This week was my term of service on the circuit jury for my county. The last time I was liable for service I ended up serving on a jury -- two days of a trial for sexual abuse of a minor.
This time when I called in on Monday, jurors 1-152 were told to appear the next morning for jury duty. This seemed like an pretty high number just to get 12 jurors qualified. I went in, and it was pretty much "hurry up and wait". Well after the time that things should have been underway there seemed to be a flurry of activity in one of the side rooms, and after a while the presiding judge came out and addressed the jury pool with "good news and bad news".
The good news was that we would be going home for the day since the prosecutor had dropped the charges and would be refiling them probably within the day. In any case, this would no longer involve us. The judge then left without delivering the bad news.
The bailiff was able to get everyone's attention as they were putting on their coats and chattering away, and it fell to him to inform us that we still needed to call in every evening for the remainder of the week. That turned out to be good news in disguise, since no other jury trials were scheduled for this week.
So what was this all about? I read the local afternoon paper later Tuesday and learned that this was to have been a first degree murder trial resulting from a shooting that occurred in the past couple years. The judge in this case had ruled that the defense could raise issues related to a Missouri law that allows deadly force when there is a danger to one's own life or the lives of others. (This is a fairly recent law that makes it a little easier for such people as battered spouses or other abuse victims to take action when they feel immediately threatened. My personal take on self defense or defense of others is that my threshold for acting is set significantly higher than what the law apparently permits. )
So I breathed a sigh of relief. It is doubtful I would have been selected for this particular jury for a few reasons. First, the defense would probably not have wanted me since I spent three years as a reserve police officer in Colorado. The prosecution would have probably dismissed me since I am one of those knuckle-dragging neanderthals who believe the Second Amendment to the US Constitution can be understood in plain English to guarantee an individual right to keep and bear arms.
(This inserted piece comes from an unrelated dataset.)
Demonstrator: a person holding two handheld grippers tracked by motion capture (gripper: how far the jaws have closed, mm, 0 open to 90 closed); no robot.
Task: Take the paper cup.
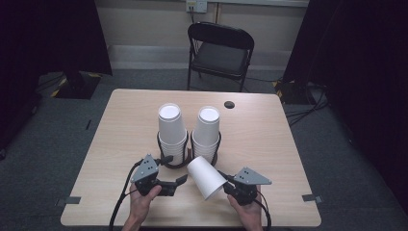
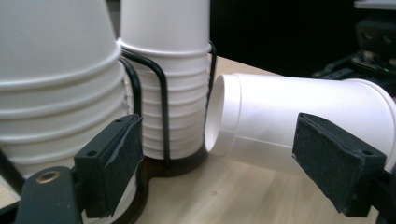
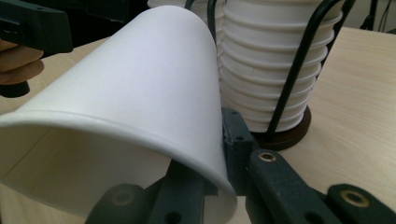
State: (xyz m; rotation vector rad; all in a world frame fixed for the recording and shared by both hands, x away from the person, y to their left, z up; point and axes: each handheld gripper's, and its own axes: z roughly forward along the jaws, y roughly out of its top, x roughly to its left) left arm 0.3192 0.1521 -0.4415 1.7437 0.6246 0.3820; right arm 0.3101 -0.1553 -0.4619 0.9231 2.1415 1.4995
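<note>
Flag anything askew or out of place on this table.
One paper cup lies tilted on its side, pinched at its rim by the right gripper, away from the two upright stacks in the black wire holder. Nothing looks spilled or damaged.

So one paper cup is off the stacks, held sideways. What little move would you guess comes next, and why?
Probably turn the right gripper to bring the paper cup upright. It is clamped by its rim, tipped sideways, clear of both stacks in the wire holder.
</note>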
I don't know whether this was to have been a death penalty case, but I am opposed on moral grounds to the death penalty, so that too would have disqualified me.
Having said all this, had the trial proceeded, and I were picked a a juror, I would have listened to both the prosecution and defence as they laid our their respective cases and I would have followed the instructions of the judge in my delberations and done my utmost to render a fair verdict. I'm just glad I didn't have to serve this time.